§ **Task to carry out**: Please return every line of the listing. Keep each one exact.

§ **Source material**:
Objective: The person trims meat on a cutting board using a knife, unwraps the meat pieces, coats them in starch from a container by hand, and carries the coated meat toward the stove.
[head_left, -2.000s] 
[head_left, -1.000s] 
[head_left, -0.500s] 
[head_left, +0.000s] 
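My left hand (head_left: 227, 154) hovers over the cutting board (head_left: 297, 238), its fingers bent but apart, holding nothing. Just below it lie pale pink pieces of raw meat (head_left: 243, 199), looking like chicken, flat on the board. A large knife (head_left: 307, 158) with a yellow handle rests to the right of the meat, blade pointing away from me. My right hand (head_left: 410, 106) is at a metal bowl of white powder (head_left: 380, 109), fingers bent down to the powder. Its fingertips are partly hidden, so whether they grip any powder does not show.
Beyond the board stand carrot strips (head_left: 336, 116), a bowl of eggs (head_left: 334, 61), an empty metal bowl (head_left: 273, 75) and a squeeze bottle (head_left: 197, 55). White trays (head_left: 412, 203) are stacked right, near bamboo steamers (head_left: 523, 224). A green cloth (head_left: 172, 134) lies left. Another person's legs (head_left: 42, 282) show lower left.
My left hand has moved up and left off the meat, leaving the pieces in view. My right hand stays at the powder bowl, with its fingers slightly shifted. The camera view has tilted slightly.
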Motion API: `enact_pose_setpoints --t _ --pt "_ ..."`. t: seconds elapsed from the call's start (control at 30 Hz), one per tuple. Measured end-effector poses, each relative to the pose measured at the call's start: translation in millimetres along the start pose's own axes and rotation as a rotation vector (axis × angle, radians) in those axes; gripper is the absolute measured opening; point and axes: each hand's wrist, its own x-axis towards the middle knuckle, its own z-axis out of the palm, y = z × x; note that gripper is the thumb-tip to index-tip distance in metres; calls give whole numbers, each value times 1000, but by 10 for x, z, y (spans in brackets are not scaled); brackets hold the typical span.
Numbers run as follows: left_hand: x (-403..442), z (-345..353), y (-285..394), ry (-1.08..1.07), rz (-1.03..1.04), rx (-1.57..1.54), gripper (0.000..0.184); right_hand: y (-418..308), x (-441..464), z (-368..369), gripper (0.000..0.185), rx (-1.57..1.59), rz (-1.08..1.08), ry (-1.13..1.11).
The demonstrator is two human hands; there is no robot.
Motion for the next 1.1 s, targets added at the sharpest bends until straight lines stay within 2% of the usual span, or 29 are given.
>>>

§ **The completed task**:
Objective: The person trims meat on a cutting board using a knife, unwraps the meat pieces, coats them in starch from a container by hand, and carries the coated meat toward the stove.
[head_left, -2.000s] 
[head_left, -1.000s] 
[head_left, -0.500s] 
[head_left, +0.000s] 
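My left hand (head_left: 227, 154) hovers over the cutting board (head_left: 297, 238), its fingers bent but apart, holding nothing. Just below it lie pale pink pieces of raw meat (head_left: 243, 199), looking like chicken, flat on the board. A large knife (head_left: 307, 158) with a yellow handle rests to the right of the meat, blade pointing away from me. My right hand (head_left: 410, 106) is at a metal bowl of white powder (head_left: 380, 109), fingers bent down to the powder. Its fingertips are partly hidden, so whether they grip any powder does not show.
Beyond the board stand carrot strips (head_left: 336, 116), a bowl of eggs (head_left: 334, 61), an empty metal bowl (head_left: 273, 75) and a squeeze bottle (head_left: 197, 55). White trays (head_left: 412, 203) are stacked right, near bamboo steamers (head_left: 523, 224). A green cloth (head_left: 172, 134) lies left. Another person's legs (head_left: 42, 282) show lower left.
My left hand has moved up and left off the meat, leaving the pieces in view. My right hand stays at the powder bowl, with its fingers slightly shifted. The camera view has tilted slightly.
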Motion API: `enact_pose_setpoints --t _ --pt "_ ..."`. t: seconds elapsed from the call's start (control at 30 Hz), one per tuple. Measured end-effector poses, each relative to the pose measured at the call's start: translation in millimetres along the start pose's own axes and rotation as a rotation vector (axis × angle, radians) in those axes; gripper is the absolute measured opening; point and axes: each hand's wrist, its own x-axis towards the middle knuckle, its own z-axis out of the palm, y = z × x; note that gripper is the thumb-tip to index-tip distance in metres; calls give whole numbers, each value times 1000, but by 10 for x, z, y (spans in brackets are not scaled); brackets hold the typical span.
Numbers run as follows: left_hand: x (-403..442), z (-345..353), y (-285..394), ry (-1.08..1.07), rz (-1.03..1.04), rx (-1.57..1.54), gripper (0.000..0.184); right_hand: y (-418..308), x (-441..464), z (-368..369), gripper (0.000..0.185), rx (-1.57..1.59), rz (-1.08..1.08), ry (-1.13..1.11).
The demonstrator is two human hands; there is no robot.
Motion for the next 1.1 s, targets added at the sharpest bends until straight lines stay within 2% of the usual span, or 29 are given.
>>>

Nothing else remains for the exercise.